The history should include questions about diseases for which overweight and obese patients are at higher risk, including hypertension, impaired glucose tolerance or diabetes, hyperlipi-demia, heart disease, pulmonary disease, and sleep apnea. These conditions may cause minimal or no symptoms and therefore may be present for months or years before a diagnosis is made. Sleep apnea in particular is a common cause of fatigue and poor concentration or work performance in obese patients; these symptoms are often mistakenly ascribed to an abnormally functioning thyroid gland (despite normal results on thyroid function tests) or a so-called altered metabolism.
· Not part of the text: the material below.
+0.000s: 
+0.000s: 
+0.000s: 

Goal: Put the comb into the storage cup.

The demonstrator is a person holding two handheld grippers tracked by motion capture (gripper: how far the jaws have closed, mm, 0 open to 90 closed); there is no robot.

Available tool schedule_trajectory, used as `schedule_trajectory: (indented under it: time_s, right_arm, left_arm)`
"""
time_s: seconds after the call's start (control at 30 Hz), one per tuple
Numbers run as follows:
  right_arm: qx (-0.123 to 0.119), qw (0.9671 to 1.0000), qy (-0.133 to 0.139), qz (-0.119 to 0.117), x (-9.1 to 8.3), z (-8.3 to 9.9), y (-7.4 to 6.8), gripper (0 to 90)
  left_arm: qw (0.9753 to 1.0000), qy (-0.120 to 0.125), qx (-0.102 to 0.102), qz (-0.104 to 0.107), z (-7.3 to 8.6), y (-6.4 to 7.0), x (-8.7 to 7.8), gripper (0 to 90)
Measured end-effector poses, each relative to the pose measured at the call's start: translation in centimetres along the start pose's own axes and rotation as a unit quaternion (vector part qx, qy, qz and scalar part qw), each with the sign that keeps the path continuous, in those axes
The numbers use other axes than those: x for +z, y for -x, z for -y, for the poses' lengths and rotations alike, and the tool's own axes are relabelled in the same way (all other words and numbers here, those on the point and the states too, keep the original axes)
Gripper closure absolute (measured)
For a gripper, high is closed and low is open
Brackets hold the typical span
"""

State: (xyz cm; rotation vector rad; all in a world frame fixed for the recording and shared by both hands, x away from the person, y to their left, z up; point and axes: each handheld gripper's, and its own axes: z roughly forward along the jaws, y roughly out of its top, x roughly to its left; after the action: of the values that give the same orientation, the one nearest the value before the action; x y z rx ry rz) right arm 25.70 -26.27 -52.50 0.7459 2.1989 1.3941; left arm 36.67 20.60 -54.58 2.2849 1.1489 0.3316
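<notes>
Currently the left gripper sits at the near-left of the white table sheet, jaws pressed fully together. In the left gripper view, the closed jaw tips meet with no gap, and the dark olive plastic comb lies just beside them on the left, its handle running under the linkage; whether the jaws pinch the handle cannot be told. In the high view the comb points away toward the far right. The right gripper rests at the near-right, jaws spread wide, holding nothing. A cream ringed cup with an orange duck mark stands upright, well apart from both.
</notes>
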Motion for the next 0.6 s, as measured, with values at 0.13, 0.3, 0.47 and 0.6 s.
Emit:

This diagnosis may be missed unless the clinician specifically asks about characteristic symptoms: restless sleep at night, snoring or observed apnea, fatigue or headache upon awakening and during the daytime, and spontaneous daytime sleep when inactive or while driving. In severely obese patients, increasing peripheral edema, orthopnea, and worsening exercise tolerance may be symptoms of congestive heart failure or pulmonary hypertension and right-sided heart failure from severe sleep apnea. New-onset headaches may indicate normal-pressure hydrocephalus. Gastroesophageal reflux disease usually results in heartburn or an acid taste in the throat. During a period of weight gain, women may develop irregular periods or symptoms of androgen excess. Although commonly diagnosed as polycystic ovary syndrome (PCOS), these findings differ from classic PCOS in that they occur after menar-che and are not usually associated with polycystic ovaries.

Finally, inquiring about past and present dietary and activity habits is important for subsequent discussions of medical and surgical management. Most overweight and obese patients will have made numerous attempts to lose weight, through diets, exercise regimens, or commercial weight-loss programs. Because of unrealistic expectations and the inevitable weight regain that occurs, patients are often discouraged or leery of new advice. These failures can also compound feelings of guilt or inadequacy, fueling cycles of worsening self-image and depression. A broad survey of the types of foods people eat can often be accomplished in an office visit; in particular, asking about intake of calorically dense foods, including sodas, and frequency of meals outside the home may identify habits that can be improved. More detailed dietary analysis requires a visit with a nutritionist. Physical impediments such as arthritis, back pain, and asthma should be identified and treated so as to optimize daily activity and adherence to exercise recommendations.